From: "J. Bruce Fields" <bfields@fieldses.org>
To: Jan Kara <jack@suse.cz>
Cc: Al Viro <viro@ZenIV.linux.org.uk>,
Linus Torvalds <torvalds@linux-foundation.org>,
linux-kernel@vger.kernel.org, linux-fsdevel@vger.kernel.org
Subject: Re: [git pull] vfs and fs fixes
Date: Wed, 25 Apr 2012 07:29:30 -0400 [thread overview]
Message-ID: <20120425112930.GA30477@fieldses.org> (raw)
In-Reply-To: <20120424222312.GA10665@quack.suse.cz>
On Wed, Apr 25, 2012 at 12:23:12AM +0200, Jan Kara wrote:
> On Tue 24-04-12 15:52:36, J. Bruce Fields wrote:
> > On Fri, Apr 20, 2012 at 01:15:17PM +0200, Jan Kara wrote:
> > > On Wed 18-04-12 00:44:24, Al Viro wrote:
> > > > On Tue, Apr 17, 2012 at 03:08:26PM -0700, Linus Torvalds wrote:
> > > > > > Or I could increment that counter for all the conflicting operations and
> > > > > > rely on it instead of the i_mutex. ?I was trying to avoid adding
> > > > > > something like that (an inc, a dec, another error path) to every
> > > > > > operation. ?And hoping to avoid adding another field to struct inode.
> > > > > > Oh well.
> > > > >
> > > > > We could just say that we can do a double inode lock, but then
> > > > > standardize on the order. And the only sane order is comparing inode
> > > > > pointers, not inode numbers like ext4 apparently does.
> > > > >
> > > > > With a standard order, I don't think it would be at all wrong to just
> > > > > take the inode lock on rename.
> > > >
> > > > In principle, yes, but have you tried to grep for i_mutex? Note that
> > > > we have *another* place where multiple ->i_mutex might be held on
> > > > non-directories (and unless I'm missing something, ext4 move_extent.c
> > > > stuff doesn't play well with it): quota writes. Which can, AFAICS,
> > > > happen while write(2) is holding ->i_mutex on a regular file. So
> > > > it's not _that_ easy - we want something like "and quota file is goes
> > > > last", since there we don't get to change the locking order - the first
> > > > ->i_mutex is taken too far outside.

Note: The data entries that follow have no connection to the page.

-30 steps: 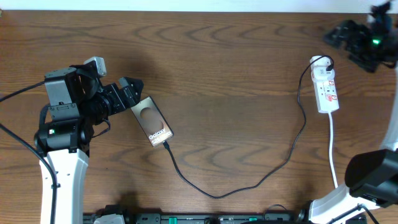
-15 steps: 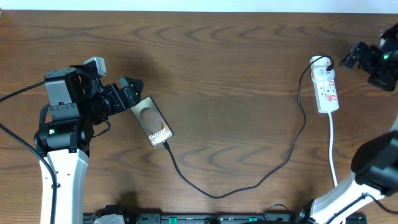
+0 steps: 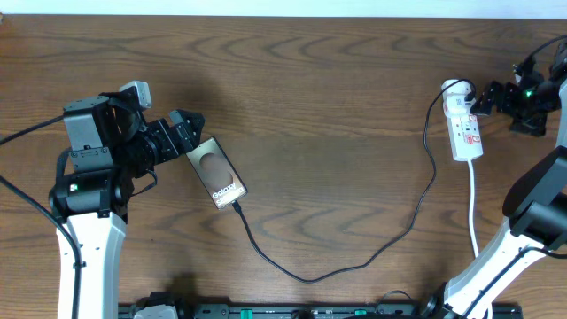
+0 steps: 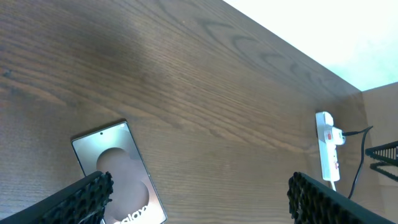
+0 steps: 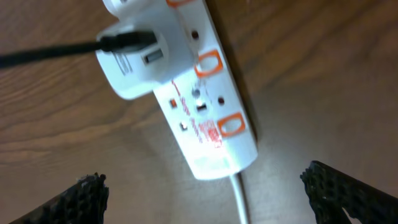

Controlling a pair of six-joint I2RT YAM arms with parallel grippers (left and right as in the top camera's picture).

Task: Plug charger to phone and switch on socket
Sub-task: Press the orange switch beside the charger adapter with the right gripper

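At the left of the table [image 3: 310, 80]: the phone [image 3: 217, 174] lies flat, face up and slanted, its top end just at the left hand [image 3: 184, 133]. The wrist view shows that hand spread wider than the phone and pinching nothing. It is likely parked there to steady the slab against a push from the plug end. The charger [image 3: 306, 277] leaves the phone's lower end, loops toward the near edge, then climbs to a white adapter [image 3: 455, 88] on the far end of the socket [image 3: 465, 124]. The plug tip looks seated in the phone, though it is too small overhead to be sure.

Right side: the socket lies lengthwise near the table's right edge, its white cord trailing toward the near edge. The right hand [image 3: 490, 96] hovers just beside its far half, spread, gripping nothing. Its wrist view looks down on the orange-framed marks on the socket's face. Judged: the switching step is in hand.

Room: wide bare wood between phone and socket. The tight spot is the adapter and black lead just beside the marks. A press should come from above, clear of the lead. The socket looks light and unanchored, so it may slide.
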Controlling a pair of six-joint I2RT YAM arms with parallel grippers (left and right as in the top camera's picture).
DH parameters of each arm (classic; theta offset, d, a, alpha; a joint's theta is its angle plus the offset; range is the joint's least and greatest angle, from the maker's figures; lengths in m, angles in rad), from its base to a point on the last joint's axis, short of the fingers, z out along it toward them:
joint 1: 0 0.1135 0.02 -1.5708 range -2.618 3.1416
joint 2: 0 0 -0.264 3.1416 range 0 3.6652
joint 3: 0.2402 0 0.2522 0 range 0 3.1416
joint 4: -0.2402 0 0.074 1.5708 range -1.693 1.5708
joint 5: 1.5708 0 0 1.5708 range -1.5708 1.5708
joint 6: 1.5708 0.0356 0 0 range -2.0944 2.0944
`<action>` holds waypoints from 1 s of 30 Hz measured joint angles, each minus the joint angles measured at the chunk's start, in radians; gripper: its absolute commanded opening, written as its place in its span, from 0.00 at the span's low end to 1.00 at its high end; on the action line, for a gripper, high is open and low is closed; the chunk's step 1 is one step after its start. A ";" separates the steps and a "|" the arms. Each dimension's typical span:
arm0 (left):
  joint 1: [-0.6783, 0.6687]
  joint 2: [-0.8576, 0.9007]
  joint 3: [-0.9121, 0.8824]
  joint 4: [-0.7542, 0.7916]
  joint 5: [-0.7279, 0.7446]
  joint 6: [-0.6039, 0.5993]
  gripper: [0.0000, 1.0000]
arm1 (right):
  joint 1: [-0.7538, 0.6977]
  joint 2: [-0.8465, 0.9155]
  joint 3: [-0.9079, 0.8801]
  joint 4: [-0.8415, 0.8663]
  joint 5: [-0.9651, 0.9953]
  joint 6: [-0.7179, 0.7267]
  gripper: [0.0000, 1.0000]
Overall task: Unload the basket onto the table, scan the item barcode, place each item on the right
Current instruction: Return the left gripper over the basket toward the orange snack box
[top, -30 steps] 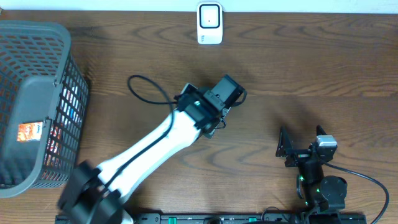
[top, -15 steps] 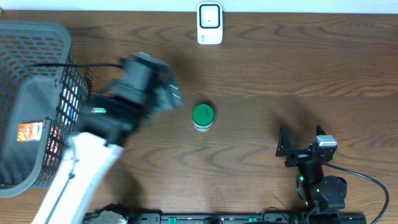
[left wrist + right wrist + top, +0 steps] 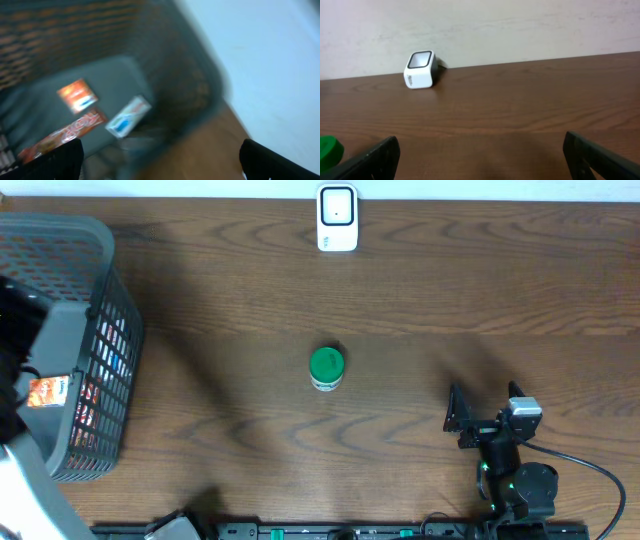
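The item, a small jar with a green lid [image 3: 326, 367], stands alone on the wooden table near its middle; its green edge [image 3: 327, 153] shows at the far left of the right wrist view. The white barcode scanner [image 3: 337, 218] sits at the table's far edge, also seen as the scanner [image 3: 420, 69] against the wall. My left gripper [image 3: 162, 159] is open and empty above the grey basket [image 3: 115, 75], the view blurred by motion. My right gripper [image 3: 485, 410] rests open and empty at the front right, facing the scanner.
The grey mesh basket [image 3: 60, 240] stands at the left end of the table and holds several packets: an orange one [image 3: 77, 96], a red one [image 3: 75, 127] and a white-and-blue one [image 3: 129, 116]. The blurred left arm [image 3: 15, 330] hangs over the basket.
The left arm has left the green-lidded jar standing at the table's middle and swung fast to the left, over the basket. The right arm has not moved.
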 measured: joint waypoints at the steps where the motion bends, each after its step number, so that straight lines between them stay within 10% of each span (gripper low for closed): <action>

> > > Hum, I think I could just do away with quota file i_mutex being special.
> > > It's used for two purposes:
> > > 1) When quota is being turned on/off, we want to set/clear inode immutable
> > > flag, truncate page cache, etc. But we should be able push this locking
> > > outside of quota locks.
> > > 2) Inside filesystems when quota file is written to. Quota writes are
> > > serialized by quota code anyway and noone else has any bussiness with quota
> > > files (they are marked as immutable to avoid mistakes) so there i_mutex is
> > > not really needed.
> >
> > Grepping for I_MUTEX_QUOTA shows hits in ext4, reiserfs, and gfs2. The
> > former two are in code called from the quota code (through the
> > ->quota_write method). But the gfs2 code appears to be called directly
> > from gfs2's write code.
> Ah, gfs2 doesn't use generic quota code so whatever it does is it's own
> invention. For ext4 and reiserfs I could get rid of I_MUTEX_QUOTA as I
> wrote.
So, just the appended?
But unfortunately as long as that's left in gfs2 we're still stuck
trying to order quota files after other files when we take two
non-directory i_mutexes elsewhere.
--b.
diff --git a/fs/ext2/super.c b/fs/ext2/super.c
index e1025c7..1a6fb52 100644
--- a/fs/ext2/super.c
+++ b/fs/ext2/super.c
@@ -1441,7 +1441,6 @@ static ssize_t ext2_quota_write(struct super_block *sb, int type,
struct buffer_head tmp_bh;
struct buffer_head *bh;
- mutex_lock_nested(&inode->i_mutex, I_MUTEX_QUOTA);
while (towrite > 0) {
tocopy = sb->s_blocksize - offset < towrite ?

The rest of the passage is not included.